The sublease has been classified as an operating sublease under IFRS 16, by reference to the remaining term of the right-of-use asset underlying the head lease. Sublease income is recognised on a straight-line basis over the 13-month term. Total contractual receipts under the sublease amount to $120,000. Income of £7,118 was recognised in the year ended 31 December 2025.
Service agreements
In December 2021, Hemogenyx Pharmaceuticals LLC entered into a service agreement to establish Research Cell Banks (RCBs) for production of the Company's proprietary recombinant protein(s) encoded by cDNAs. From 31 December 2021 through 31 December 2022, Hemogenyx Pharmaceuticals LLC has paid £200,778 (CHF 214,063) under this agreement. Under the terms of the agreement, Hemogenyx Pharmaceuticals LLC may pay up to CHF 590,000 at its discretion in aggregate, inclusive of the amounts already paid.
In December 2021, Hemogenyx Pharmaceuticals LLC entered into service agreements with another party to produce components of the Company's CAR-T product candidate. Under the terms of the agreement, Hemogenyx Pharmaceuticals LLC must pay an aggregate of £1,970,911 ($2,109,957) in milestone payments during the term of production. From 31 December 2021 through 31 December 2025, Hemogenyx Pharmaceuticals LLC has paid £2,128,854 ($2,868,121) under these agreements.
In September 2023, Hemogenyx Pharmaceuticals entered into a Master Services and Contract Agreement for a third party to provide clinical services and technologies for the forthcoming Phase I clinical trials for an initial term of 38 months, paying an aggregate of £1,979,753 ($2,530,057).

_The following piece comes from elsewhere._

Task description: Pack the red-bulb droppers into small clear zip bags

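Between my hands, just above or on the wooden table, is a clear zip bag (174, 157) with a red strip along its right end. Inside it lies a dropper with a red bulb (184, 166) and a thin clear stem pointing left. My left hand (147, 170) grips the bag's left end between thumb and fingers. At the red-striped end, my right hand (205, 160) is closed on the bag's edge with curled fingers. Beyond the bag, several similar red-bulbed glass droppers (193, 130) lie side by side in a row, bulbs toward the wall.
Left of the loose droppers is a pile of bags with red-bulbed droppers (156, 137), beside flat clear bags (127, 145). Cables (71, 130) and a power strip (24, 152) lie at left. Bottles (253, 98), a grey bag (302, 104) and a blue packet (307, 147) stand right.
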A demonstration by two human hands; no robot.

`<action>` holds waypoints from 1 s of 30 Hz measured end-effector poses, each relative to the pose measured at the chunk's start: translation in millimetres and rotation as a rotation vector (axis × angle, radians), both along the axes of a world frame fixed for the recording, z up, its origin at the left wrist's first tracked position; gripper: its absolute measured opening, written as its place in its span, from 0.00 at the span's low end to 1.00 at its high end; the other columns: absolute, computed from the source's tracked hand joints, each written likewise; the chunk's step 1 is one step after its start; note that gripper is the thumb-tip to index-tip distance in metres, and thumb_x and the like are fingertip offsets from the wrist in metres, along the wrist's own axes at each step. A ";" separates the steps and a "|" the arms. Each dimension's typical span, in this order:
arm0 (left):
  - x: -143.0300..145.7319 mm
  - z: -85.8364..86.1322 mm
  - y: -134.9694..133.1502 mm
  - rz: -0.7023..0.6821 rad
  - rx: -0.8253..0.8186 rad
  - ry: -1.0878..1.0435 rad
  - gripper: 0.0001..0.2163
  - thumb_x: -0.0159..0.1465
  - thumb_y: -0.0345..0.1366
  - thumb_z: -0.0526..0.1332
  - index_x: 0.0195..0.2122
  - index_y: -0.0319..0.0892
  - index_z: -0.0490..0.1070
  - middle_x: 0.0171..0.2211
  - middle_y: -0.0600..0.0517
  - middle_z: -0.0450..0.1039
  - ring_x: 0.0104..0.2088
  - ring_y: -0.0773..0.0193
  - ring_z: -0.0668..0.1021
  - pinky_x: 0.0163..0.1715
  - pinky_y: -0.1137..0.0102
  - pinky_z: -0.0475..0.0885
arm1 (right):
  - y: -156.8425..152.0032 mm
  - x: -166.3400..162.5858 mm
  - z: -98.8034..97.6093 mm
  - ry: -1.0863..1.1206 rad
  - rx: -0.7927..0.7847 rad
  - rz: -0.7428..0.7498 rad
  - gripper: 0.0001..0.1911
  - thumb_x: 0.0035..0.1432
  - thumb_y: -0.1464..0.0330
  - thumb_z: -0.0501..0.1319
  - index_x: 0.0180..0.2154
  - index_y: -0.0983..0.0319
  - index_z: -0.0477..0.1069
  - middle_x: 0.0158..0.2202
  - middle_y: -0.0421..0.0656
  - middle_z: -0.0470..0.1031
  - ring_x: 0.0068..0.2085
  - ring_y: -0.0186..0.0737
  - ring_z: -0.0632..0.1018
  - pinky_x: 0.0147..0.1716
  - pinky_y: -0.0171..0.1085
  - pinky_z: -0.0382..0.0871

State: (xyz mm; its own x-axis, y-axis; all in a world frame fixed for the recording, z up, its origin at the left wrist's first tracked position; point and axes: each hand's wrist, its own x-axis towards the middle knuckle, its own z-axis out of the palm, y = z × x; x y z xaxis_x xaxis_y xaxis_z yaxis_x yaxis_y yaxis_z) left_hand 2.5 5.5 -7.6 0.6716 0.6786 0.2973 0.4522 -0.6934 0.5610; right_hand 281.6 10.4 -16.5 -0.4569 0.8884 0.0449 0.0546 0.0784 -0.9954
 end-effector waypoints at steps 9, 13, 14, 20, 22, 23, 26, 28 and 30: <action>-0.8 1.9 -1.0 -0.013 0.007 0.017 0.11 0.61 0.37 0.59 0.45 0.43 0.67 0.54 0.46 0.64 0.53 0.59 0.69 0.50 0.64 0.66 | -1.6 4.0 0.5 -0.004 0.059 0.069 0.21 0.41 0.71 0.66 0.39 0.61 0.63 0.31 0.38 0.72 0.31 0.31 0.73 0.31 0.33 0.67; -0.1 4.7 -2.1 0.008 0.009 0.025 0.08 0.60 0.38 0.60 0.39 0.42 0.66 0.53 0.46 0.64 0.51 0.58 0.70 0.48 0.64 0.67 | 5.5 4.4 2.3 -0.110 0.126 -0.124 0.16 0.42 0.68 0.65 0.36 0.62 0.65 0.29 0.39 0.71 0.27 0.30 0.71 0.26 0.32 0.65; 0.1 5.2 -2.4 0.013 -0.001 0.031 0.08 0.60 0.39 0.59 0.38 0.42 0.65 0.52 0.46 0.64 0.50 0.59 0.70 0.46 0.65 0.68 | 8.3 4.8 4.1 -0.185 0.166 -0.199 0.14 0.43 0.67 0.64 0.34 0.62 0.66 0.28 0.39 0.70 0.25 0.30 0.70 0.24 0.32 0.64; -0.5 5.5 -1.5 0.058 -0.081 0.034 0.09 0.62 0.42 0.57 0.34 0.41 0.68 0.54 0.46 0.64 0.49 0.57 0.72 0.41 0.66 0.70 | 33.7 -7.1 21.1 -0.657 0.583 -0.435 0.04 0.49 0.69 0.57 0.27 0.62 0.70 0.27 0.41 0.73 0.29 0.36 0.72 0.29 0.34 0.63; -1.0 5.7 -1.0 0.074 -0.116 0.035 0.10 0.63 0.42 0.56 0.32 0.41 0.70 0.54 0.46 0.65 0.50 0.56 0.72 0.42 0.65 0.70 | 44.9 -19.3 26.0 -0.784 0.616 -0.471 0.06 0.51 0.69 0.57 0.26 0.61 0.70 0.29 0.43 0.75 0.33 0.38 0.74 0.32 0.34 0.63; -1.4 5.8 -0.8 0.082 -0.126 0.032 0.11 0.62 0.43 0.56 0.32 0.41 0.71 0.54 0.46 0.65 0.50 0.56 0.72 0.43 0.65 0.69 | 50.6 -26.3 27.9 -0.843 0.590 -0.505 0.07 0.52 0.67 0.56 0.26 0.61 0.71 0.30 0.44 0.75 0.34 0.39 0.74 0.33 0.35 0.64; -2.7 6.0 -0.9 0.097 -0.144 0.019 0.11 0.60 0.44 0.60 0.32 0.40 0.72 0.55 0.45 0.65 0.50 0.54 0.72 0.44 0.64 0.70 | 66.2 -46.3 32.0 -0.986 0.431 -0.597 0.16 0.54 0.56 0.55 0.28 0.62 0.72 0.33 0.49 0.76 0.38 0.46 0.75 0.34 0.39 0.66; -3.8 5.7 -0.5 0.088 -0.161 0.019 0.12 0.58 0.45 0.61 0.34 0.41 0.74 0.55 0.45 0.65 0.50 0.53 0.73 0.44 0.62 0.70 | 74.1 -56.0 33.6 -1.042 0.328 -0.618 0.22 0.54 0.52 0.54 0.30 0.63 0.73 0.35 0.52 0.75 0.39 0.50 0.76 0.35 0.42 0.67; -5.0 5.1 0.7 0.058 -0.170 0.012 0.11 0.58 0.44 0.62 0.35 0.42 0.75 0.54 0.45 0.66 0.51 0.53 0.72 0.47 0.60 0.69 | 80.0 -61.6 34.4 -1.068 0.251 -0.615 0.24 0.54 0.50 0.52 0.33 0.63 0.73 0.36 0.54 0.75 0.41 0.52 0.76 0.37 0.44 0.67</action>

This includes an upfront payment of £772,097 ($986,713) and monthly instalments over 38 months of £32,639 ($41,712) commencing in April 2024. From April 2024 through 31 December 2025, Hemogenyx Pharmaceuticals LLC has paid £371,454 ($500,544) under the agreement.
Share options
As detailed further in Note 18, certain share options contain contingent vesting conditions.
25. Ultimate controlling party
The Directors have determined that there is no controlling party as no individual shareholder holds a controlling interest in the Company.
26. Subsequent events
February 2026 Placing
In February 2026, the Company raised £2,475,000 through the placing of 330,000 ordinary shares at £7.50 per share. In connection with the placing, the Company issued 333,333 warrants exercisable at 900 pence per share for a period of 36 months from the date of issue. The warrants satisfy the fixed-for-fixed condition under IAS 32 and are classified as equity instruments.
April 2026 Fundraise
In April 2026, the Company raised £3,000,000 through a direct subscription for 374,532 ordinary shares at £8.01 per share.